I’m trying to make a Python wrapper using PythonCall.jl for a Julia package that uses CUDA.jl. The package initializes random integers from a UnitRange using the CPU’s Random.rand into a Matrix and then passes them to the GPU (I didn’t find an implementation that generates a CuArray like this directly on GPU). Unfortunately, if I repeatedly call this function, I get a [...] segmentation fault (core dumped) python [...].

I managed to get an MWE with a script like this:

import numpy as np
from juliacall import Main as jl

jl.seval("using CUDA")

jl.seval(
    "function bootstrap_indices(n_samples::Integer, n_bootstraps::Integer)\n"
    "ar = Array{Int32}(rand(1:n_samples, n_samples, n_bootstraps))\n"
    "ar_d = CuArray{Int32}(undef, n_samples, n_bootstraps)\n"
    "copyto!(ar_d, ar)\n"
    "CUDA.device_synchronize()\n"
    "return ar_d\n"
    "end"
)

def bootstrap_indices(n_samples=10000, n_bootstraps=100):
    ar_d = jl.bootstrap_indices(n_samples, n_bootstraps)

    return ar_d


n_reps = 1000
for _ in range(n_reps):
    ar_d = bootstrap_indices()

I don’t have to wait too long before that segfaults.

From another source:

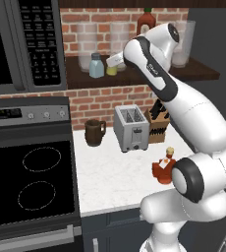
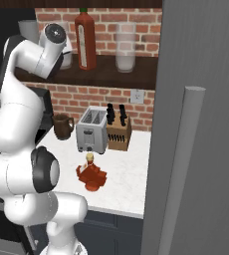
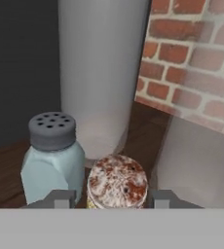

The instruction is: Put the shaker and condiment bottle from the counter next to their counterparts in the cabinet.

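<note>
Shaker (image 3: pixel 117 182) btwn tips of pincer (image 3: pixel 112 198), jaws slightly apart, grip unclear, beside blue shaker (image 3: pixel 52 158).

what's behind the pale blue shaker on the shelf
A tall clear glass stands right behind the pale blue shaker, with the brick wall off to one side. The glass's base is partly covered by the shaker and the yellow shaker.

A home kitchen: stove (image 1: pixel 31 182), microwave (image 1: pixel 21 44), toaster (image 1: pixel 131 127), knife block (image 1: pixel 157 120) on a stone counter (image 1: pixel 110 177).
</note>
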You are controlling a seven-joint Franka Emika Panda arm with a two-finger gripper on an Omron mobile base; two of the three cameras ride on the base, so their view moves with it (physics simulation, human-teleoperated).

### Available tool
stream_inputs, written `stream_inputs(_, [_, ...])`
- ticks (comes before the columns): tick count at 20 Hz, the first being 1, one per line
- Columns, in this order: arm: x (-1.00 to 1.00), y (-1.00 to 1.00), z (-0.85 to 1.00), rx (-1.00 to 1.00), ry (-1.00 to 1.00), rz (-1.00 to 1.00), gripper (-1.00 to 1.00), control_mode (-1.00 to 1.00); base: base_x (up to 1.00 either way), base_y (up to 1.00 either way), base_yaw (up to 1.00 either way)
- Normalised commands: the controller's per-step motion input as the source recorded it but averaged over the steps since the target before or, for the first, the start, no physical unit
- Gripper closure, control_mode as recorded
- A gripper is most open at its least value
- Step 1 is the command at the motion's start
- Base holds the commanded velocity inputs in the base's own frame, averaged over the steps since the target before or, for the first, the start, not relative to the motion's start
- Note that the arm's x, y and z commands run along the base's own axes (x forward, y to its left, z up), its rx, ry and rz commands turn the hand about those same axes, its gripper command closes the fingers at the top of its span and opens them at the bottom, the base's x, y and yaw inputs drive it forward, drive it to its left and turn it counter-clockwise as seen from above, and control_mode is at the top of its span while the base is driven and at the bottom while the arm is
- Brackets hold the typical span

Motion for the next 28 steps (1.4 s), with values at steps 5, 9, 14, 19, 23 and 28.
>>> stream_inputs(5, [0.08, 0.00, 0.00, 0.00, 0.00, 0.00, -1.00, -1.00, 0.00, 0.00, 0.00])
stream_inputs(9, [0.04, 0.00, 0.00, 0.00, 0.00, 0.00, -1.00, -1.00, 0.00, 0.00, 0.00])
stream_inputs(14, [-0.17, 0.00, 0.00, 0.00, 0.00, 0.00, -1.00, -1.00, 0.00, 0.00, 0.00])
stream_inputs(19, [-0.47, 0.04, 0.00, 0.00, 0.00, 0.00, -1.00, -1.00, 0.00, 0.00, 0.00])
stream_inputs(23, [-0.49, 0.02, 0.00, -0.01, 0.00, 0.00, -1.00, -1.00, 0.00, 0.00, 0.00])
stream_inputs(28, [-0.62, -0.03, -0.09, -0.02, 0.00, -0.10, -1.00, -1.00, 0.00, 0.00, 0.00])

Interestingly, if I use the the functions directly from juliacall’s Main like this:

import numpy as np
from juliacall import Main as jl

jl.seval("using CUDA")

def bootstrap_indices(n_samples=10000, n_bootstraps=100):
    ar = np.random.randint(
        1, high=n_samples + 1, size=(n_samples, n_bootstraps), dtype=np.int32
    )
    ar_d = jl.CuArray(ar)
    jl.CUDA.device_synchronize()

    return ar_d

n_reps = 1000
for _ in range(n_reps):
    ar_d = bootstrap_indices()

there’s no segfault (at least not that I’ve seen in the time that I let it run).

I also tried downgrading CUDA.jl and Julia versions as done here, but it seems to have done the problem worse (it segfaults faster).

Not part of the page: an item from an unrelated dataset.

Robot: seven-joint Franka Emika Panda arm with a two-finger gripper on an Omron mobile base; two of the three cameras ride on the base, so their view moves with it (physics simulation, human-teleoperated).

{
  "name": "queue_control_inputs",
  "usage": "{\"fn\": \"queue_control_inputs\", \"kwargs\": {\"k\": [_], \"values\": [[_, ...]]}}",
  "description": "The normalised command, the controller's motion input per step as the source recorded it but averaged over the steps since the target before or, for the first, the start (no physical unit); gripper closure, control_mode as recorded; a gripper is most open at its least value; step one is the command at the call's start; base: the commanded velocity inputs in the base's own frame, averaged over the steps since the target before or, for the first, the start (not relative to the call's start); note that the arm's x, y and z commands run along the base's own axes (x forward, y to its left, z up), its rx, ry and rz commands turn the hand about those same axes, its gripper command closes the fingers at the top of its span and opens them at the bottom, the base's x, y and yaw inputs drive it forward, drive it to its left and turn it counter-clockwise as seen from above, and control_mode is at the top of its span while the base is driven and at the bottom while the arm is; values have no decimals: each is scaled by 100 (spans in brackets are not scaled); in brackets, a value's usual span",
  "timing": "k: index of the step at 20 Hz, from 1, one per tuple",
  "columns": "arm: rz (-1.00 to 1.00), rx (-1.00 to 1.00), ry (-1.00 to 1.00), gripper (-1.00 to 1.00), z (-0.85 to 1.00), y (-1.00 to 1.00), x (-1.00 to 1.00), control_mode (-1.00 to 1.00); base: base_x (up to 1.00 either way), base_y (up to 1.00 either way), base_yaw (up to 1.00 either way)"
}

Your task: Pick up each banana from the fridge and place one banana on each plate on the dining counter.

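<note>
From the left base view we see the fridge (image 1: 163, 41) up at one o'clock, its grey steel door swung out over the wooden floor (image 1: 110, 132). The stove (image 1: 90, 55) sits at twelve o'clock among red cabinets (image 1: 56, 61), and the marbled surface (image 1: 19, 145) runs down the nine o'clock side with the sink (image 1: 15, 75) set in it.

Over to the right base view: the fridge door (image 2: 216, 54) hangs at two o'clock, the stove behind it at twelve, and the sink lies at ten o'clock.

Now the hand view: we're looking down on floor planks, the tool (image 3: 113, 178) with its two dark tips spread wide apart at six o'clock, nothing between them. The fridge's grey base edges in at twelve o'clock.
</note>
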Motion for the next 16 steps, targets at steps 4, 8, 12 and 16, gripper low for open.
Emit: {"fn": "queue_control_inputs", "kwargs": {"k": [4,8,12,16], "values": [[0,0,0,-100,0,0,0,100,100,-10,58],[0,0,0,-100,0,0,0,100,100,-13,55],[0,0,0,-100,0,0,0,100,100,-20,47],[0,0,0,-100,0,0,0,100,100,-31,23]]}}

Maybe by implementing the rand function to initialize that CuArray of random integers in the range I could go around the problem, but at the moment I’m not sure how I would implement that. Also passing CPU arrays to GPU seems to me good functionality that I may want to use in Julia and wrap with PythonCall.jl, so it’s a shame it segfaults (although I may be doing something wrong in the example above).

I don’t think this is the only place where my Julia package, wrapped with PythonCall.jl, segfaults when using CUDA implementations but it’s the first one that I managed to reproduce minimally.

I would appreciate it very much if someone has some insights about how to avoid these segfaults or guidance to implement a sort of CUDA.rand(1:n_samples, n_samples, n_bootstraps).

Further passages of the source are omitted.